__Work required__.
Could you report every line of the listing below that holds the word "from"?
───
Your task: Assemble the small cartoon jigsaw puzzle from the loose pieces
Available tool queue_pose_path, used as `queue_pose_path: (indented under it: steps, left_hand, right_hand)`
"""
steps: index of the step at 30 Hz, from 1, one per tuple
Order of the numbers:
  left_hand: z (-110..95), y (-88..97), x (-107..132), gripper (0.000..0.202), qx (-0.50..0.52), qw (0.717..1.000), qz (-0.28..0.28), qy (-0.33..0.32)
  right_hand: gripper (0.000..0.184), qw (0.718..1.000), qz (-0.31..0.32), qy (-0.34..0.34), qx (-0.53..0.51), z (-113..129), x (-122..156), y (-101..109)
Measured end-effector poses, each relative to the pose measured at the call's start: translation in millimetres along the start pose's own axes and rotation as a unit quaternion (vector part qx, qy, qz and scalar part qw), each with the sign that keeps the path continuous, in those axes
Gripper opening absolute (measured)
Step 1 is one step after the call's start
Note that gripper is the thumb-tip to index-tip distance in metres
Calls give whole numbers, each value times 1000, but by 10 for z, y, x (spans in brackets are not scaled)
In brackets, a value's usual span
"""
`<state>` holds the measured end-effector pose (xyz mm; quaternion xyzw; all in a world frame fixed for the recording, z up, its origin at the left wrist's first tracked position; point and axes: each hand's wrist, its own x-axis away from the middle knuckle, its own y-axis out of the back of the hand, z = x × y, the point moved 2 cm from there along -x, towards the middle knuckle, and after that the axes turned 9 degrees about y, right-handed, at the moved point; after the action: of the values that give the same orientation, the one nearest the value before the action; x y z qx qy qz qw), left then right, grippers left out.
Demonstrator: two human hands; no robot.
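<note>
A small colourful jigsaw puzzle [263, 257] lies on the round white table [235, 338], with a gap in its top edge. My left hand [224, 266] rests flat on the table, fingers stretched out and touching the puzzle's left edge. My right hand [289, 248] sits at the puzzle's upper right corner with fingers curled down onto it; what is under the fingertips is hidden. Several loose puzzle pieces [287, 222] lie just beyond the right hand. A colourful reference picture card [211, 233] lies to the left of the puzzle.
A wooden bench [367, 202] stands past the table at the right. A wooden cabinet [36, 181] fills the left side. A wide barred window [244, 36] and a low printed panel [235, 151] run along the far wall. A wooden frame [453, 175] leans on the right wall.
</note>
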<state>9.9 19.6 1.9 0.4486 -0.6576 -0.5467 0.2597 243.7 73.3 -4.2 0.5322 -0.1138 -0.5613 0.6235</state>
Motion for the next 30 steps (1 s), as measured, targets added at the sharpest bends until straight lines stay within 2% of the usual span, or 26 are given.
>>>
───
__Result of this exercise__.
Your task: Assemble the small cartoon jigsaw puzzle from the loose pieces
steps: index of the step at 30 Hz, from 1, one per tuple
`<state>` holds the measured end-effector pose (xyz mm; quaternion xyzw; all in a world frame fixed for the recording, z up, its origin at the left wrist's first tracked position; point and axes: each hand's wrist, its own x-axis away from the middle knuckle, its own y-axis out of the back of the hand, z = x × y, the point moved 2 cm from there along -x, towards the middle knuckle, and after that the axes turned 9 degrees about y, right-handed, at the moved point; after the action: of the values that give the same orientation, the one nearest the value before the action; x y z qx qy qz qw), left then right, grippers left out.

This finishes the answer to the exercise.